Art and culture are innate in the Black community, particularly in Baltimore.
The Black Arts District was established in 2019 as the fourth arts and entertainment district in Baltimore City.
The district covers 149 acres of West Baltimore, according to the Maryland State Arts Council
But also, it’s the only arts and entertainment district directly supporting Black-creative and Black-cultural production on the eastern seaboard.
“We really wanted to make sure it included different kinds of Black leaders both past and present,” Brion Grill, the founder and executive director of the Black Arts District, said.
The Black Arts District aims to empower Black creative artists using art and culture as a tool to support the revitalization efforts in West Baltimore, especially along Pennsylvania Avenue.
“It’s about providing training and development opportunities,” Grill said. “We are creating events for you to come and connect with black creators to get the resources you need to help to monetize and become a more professional artist. There are a lot of things that we do in the city, and we are excited to do that kind of work and to grow.”
These are great opportunities for artists in Baltimore.
Grill said that the Black Arts District should be viewed as another cog in the greater wheel to support the arts and ecosystem that is in Baltimore for the creative community.
It hosts fairs and festivals showcasing Black artists.

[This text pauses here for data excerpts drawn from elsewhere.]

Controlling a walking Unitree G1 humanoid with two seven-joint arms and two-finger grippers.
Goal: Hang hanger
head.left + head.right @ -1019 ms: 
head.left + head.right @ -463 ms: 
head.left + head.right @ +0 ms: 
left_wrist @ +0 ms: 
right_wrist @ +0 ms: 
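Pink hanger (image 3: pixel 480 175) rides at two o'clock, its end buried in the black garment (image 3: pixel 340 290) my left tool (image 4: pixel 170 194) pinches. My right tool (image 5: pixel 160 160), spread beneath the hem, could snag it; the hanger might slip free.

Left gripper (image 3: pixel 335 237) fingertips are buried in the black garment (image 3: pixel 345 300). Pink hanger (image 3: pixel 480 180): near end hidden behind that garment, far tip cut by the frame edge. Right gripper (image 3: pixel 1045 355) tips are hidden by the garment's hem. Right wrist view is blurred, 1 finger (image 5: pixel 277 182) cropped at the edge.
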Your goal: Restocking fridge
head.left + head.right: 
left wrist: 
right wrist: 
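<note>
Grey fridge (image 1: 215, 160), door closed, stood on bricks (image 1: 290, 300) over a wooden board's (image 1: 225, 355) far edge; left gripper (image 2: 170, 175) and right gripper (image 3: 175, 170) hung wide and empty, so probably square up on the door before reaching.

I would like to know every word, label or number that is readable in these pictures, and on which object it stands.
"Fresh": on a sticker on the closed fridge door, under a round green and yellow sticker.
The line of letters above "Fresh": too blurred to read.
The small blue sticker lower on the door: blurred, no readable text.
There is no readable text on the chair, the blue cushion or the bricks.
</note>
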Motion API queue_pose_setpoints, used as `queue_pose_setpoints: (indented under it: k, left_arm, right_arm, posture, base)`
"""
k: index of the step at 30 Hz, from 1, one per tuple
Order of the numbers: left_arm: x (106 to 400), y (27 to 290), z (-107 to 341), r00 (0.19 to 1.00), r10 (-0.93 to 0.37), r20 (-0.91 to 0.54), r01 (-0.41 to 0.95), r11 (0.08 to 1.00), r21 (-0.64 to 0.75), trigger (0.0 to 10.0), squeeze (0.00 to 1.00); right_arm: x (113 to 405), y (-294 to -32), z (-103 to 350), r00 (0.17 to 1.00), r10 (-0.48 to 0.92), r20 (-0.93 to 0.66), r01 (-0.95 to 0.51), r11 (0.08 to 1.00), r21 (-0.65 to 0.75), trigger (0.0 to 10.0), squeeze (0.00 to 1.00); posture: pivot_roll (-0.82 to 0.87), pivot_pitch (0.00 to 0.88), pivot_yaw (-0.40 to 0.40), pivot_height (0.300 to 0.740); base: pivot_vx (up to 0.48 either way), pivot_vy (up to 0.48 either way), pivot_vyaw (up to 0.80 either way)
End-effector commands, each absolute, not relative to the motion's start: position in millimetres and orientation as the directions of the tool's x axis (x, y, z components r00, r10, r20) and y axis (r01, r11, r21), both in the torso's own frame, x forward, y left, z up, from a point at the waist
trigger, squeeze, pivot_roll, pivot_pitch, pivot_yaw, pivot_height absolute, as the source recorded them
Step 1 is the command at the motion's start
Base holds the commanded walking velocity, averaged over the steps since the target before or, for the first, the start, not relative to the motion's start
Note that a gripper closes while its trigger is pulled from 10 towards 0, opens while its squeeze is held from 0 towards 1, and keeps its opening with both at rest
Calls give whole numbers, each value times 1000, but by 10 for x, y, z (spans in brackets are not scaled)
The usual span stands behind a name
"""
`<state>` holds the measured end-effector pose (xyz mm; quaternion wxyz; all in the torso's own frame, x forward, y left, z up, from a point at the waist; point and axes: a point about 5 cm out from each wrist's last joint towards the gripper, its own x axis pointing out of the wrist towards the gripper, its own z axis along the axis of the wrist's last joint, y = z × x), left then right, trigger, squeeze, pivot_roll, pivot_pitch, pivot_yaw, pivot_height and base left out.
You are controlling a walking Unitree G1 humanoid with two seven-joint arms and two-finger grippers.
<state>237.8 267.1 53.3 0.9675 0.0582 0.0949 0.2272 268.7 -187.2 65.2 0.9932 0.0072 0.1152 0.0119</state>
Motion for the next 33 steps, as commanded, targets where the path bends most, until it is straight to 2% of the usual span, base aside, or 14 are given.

“One of the reasons we chose Pennsylvania Avenue as the corridor that we’re going to base the entertainment district was because of the long-storied past of Pennsylvania Avenue as a hub for arts and entertainment,” Grill said. “We want to bring that back . . . to Pennsylvania Avenue, attracting people, attracting events to come back on the Avenue, and then use that as a community development model to not focus on gentrification, but avoid gentrification while also building up a community that absolutely deserves it.”